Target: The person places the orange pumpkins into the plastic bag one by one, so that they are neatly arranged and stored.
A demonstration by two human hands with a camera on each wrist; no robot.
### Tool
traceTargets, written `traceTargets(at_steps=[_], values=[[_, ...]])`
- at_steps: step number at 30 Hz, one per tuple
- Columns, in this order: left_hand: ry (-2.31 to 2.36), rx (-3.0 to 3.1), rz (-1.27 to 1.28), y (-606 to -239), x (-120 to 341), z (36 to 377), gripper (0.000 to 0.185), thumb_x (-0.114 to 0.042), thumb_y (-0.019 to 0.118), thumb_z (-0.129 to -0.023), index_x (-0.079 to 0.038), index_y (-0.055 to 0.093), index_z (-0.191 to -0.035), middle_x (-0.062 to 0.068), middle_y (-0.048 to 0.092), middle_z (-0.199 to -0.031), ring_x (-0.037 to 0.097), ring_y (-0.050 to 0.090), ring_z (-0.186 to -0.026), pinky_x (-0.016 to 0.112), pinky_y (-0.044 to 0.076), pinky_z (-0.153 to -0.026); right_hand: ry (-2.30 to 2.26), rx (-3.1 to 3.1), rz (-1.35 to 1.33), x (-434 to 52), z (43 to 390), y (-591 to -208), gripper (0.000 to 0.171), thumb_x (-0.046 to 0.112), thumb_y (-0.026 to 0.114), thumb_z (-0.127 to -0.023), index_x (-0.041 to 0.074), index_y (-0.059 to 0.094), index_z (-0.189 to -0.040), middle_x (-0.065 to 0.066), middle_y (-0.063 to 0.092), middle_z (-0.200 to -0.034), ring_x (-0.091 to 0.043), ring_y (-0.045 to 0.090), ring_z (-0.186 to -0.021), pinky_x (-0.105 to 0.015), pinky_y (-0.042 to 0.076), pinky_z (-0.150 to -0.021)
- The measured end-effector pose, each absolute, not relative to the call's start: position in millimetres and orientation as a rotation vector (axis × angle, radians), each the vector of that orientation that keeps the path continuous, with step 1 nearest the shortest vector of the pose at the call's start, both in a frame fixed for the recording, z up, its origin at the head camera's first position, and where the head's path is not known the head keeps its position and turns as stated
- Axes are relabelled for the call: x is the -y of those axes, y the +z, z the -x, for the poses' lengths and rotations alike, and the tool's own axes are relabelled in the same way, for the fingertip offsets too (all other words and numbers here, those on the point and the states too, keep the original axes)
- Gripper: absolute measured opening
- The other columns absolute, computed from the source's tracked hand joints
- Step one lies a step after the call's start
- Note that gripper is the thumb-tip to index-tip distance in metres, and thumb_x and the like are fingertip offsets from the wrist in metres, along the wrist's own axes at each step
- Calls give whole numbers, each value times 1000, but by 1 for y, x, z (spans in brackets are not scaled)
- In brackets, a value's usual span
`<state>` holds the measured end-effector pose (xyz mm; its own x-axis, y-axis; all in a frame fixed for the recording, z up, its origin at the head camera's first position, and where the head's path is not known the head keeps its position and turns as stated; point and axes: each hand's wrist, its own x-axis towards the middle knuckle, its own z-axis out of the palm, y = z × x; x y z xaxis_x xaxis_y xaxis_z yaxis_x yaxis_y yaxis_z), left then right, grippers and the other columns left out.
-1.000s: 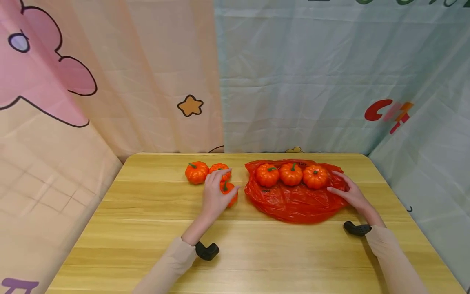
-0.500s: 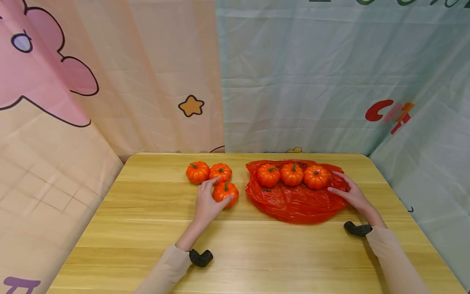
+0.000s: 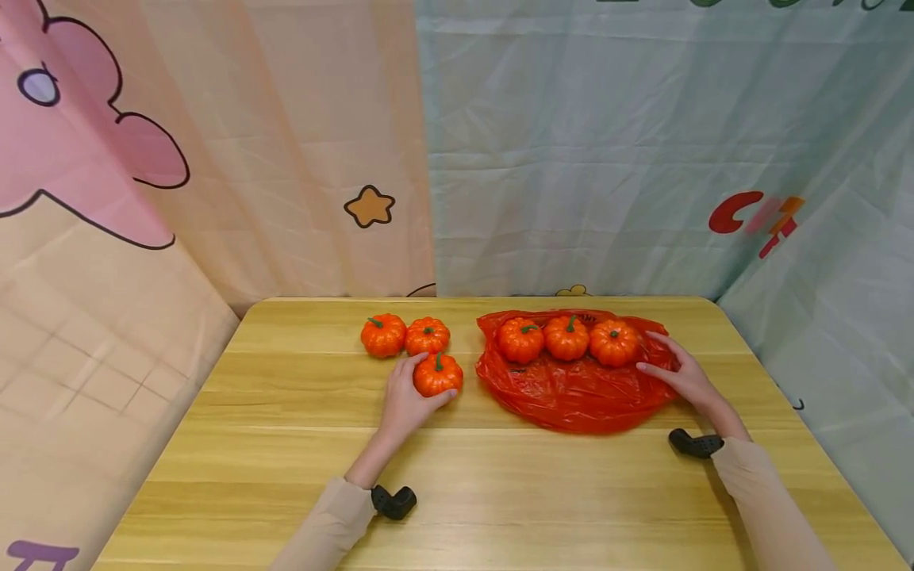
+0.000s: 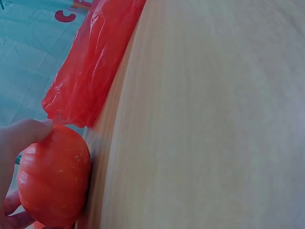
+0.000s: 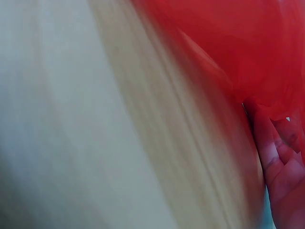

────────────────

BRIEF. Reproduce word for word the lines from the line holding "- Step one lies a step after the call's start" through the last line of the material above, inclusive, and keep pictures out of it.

EXERCISE SOLUTION.
- Step one lies a step after the call's start
- Note that gripper is the thumb-tip to index-tip distance in metres, and thumb_x and the like are fingertip offsets from the wrist in metres, along the wrist's own axes at each step
- Calls give whole numbers, each value times 1000, but by 1 for y, x, z (spans in brackets are not scaled)
- In brackets, a value's usual span
`<state>` holds the measured end-effector pose (xyz mm; its own x-axis, y-axis; all in a frame fixed for the recording, z up, its origin at the head camera's first position, and where the head's path is not known the head keeps its position and turns as stated; point and axes: each hand's wrist, its own x-axis towards the middle knuckle, its own z-axis out of the palm, y = z × x; x y z xaxis_x xaxis_y xaxis_z yaxis_x yaxis_y yaxis_z), left then right, grippers and the other columns left out.
-1.000s: 
-0.500s: 
+0.000s: 
+0.000s: 
+0.000s: 

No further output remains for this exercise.